Judd sintió apretársele la garganta.
—A mí también.
—¿Hay alguna posibilidad de que agarren al que la mató? —preguntó Peter.
—Están tratando.
—En el diario de esta mañana dicen que el teniente McGreavy está muy cerca de arrestar a alguien. ¿Sabes algo de eso?
—Un poquito —dijo Judd secamente—, a McGreavy le gusta tenerme informado.
—Nunca se sabe lo admirable que es la policía hasta que realmente se la necesita —dijo Norah.
—El doctor Harris me dejó echar un vistazo a tus radiografías. Algunos feos manchurrones, nada de conmoción. Saldrás dentro de pocos días.
Pero Judd sabía que no podía perder tiempo.
Pasaron la media hora siguiente hablando de cosas fútiles, evitando cuidadosamente el tema de Carol Roberts. Peter y Norah no sabían que John Hanson había sido paciente de Judd. Por alguna razón, McGreavy había dejado esa parte del asunto fuera de los diarios.
Cuando se levantaron para irse Judd le pidió a Peter que hablaran a solas. Mientras Norah esperaba afuera Judd habló a Peter de Harrison Burke.
—Siento mucho —dijo Peter—. Cuando te lo mandé sabía que andaba muy mal, pero creí que estabas a tiempo para ayudarlo. ¡Claro que tienes que hacerlo encerrar! ¿Cuándo vas a hacerlo?
—Apenas salga de aquí —dijo Judd. Pero sabía que mentía. No quería que Harrison Burke fuese encerrado. Todavía no, quería descubrir él mismo si Harrison Burke podría haber cometido los dos asesinatos.
—Si puedo ayudarte en algo, viejo, avísame.
Y Peter salió.
Judd yacía allí, planificando su próxima jugada. Ya que no existía ningún motivo racional para que alguien quisiera matarlo, era razonable pensar que, los asesinatos habían sido cometidos por un desequilibrado mental, alguien que tenía un rencor imaginario contra él. Las dos únicas personas que podía creer posibles de entrar en esa categoría eran Harrison Burke y Amos Ziffren, el hombre que había matado al compañero de McGreavy. Si Burke no tenía ninguna coartada para la mañana en que John Hanson había sido asesinado, Judd pediría al detective Angeli que lo investigara más. Si Burke tenía una coartada, entonces habría que concentrarse en Ziffren. La sensación de depresión que lo había envuelto había comenzado a despejarse. Sintió que por fin estaba haciendo algo. De golpe se sintió desesperadamente impaciente por salir del hospital.
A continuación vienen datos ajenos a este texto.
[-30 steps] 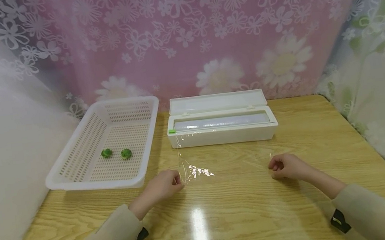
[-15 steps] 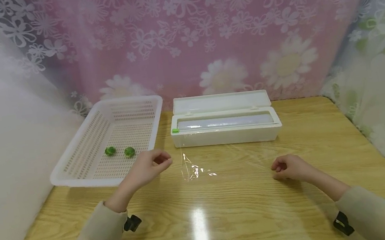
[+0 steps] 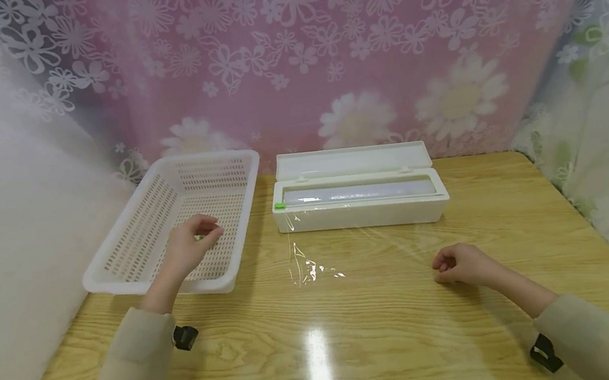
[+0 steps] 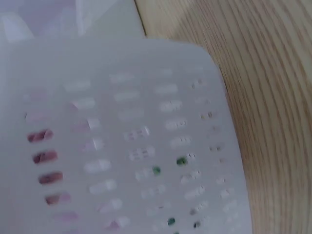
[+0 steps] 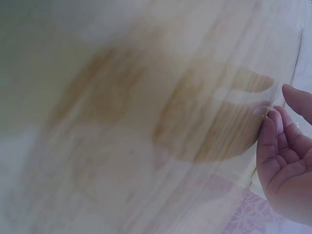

Tocó el timbre llamando a la enfermera y le dijo que quería ver al doctor Harris. Diez minutos después Seymour Harris entró en la sala. Era un hombre pequeñito como un gnomo con vivaces ojos azules y mechones de pelo negro en las mejillas. Judd lo conocía desde mucho tiempo atrás y le tenía gran respeto.
—¡Bien! La bella Durmiente ha despertado. Tiene un aspecto horrible.
Judd ya se estaba cansando de oír decir eso.
—Me siento perfectamente —mintió. Quiero salir de aquí.
—¿Cuando?
—Ahora mismo.
El doctor Harris le dirigió una mirada de reproche.
—Si acaba de entrar. ¿Por qué no se queda unos días? Le voy a mandar unas cuantas enfermeras ninfómanas para que lo acompañen.
—Gracias, Seymour. Realmente tengo que salir.
El doctor Harris suspiró.
—Bueno. Usted es su propio médico, doctor. Personalmente, no dejaría ni a mi gato andar por ahí caminando en su estado —dirigió una mirada penetrante a Judd—. ¿Puedo servirle en algo?
Judd meneó la cabeza.
—Voy a decirle a la señorita Delachata que le traiga su ropa.
Treinta minutos después, la muchacha de la oficina de recepción llamó un taxi para él. Estaba en su consultorio a las diez y cuarto.